[Items from a dataset]
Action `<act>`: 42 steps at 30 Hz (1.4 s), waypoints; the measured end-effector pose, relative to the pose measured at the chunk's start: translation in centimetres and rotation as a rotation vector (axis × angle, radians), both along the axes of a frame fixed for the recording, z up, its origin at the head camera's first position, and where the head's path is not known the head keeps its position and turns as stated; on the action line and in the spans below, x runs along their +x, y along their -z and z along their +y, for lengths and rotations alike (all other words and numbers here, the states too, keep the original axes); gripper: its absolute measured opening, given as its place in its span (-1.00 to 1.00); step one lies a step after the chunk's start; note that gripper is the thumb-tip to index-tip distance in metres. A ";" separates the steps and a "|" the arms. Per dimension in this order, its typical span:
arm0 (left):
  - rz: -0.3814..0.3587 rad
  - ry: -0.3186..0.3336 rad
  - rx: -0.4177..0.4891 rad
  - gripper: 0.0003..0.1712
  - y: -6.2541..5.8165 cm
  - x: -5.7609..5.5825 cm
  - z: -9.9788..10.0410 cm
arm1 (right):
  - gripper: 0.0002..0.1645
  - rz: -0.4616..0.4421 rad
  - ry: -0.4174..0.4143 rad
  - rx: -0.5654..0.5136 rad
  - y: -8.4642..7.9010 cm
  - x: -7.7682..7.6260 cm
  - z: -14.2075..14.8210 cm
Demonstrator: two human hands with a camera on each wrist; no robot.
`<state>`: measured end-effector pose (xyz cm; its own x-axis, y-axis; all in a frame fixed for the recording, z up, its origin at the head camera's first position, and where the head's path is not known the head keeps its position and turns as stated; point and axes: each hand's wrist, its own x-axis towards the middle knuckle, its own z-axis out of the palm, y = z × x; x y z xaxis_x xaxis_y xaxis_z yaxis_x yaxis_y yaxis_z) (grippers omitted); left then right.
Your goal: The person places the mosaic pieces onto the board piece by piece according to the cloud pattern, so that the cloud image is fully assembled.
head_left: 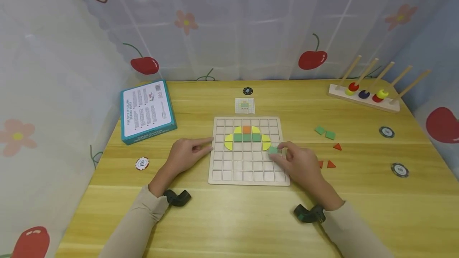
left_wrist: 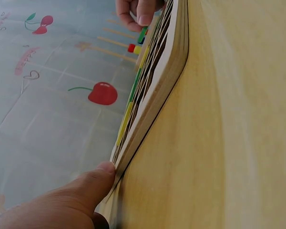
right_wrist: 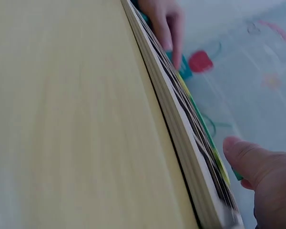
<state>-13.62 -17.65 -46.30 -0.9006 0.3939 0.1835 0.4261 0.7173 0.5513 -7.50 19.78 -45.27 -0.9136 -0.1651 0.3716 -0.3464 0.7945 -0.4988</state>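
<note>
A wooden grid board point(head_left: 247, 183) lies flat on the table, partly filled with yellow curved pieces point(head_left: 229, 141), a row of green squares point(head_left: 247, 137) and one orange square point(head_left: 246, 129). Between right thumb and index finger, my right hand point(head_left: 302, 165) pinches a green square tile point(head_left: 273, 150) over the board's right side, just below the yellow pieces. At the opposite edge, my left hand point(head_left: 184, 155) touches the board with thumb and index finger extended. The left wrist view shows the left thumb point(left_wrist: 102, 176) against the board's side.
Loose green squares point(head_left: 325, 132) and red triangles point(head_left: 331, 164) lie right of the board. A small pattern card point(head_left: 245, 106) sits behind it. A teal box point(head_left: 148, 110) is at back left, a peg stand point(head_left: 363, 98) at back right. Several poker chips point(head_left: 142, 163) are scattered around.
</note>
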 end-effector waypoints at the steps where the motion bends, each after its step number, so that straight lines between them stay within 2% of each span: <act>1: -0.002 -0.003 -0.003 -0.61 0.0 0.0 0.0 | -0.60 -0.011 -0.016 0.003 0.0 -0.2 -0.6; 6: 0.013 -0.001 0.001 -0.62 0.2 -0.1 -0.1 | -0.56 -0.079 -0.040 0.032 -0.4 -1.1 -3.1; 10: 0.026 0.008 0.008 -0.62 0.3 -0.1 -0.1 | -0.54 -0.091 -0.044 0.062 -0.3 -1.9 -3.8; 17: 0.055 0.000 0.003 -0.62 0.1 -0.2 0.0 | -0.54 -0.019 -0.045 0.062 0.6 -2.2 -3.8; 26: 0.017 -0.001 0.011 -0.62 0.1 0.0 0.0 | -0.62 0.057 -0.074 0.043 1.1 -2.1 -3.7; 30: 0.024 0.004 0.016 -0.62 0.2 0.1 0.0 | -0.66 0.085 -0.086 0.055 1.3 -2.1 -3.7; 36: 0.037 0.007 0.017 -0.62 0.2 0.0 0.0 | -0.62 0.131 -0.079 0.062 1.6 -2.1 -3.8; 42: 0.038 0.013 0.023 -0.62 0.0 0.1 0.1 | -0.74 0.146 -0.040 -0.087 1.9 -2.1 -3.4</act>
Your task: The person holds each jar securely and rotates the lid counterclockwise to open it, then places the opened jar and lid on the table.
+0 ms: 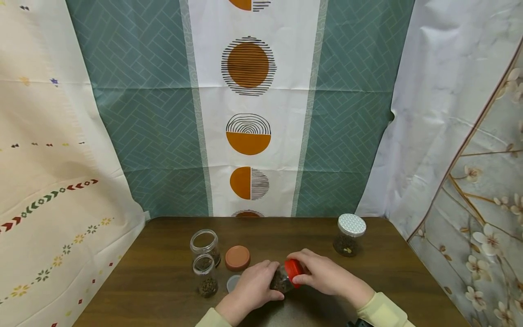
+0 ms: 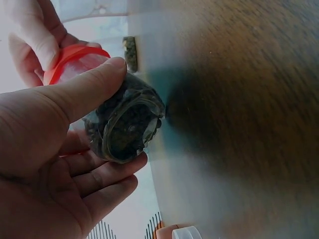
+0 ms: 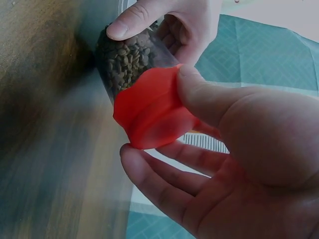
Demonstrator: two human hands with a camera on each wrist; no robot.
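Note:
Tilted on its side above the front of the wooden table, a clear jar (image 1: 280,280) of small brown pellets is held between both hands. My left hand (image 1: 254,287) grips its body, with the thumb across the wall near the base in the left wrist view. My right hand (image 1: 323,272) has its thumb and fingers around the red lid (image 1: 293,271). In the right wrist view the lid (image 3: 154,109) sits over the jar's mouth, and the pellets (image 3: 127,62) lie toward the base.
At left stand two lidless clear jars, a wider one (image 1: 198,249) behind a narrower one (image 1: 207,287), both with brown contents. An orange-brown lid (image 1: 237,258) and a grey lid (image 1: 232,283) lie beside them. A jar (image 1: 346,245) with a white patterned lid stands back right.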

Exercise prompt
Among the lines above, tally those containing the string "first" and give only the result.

Final answer
2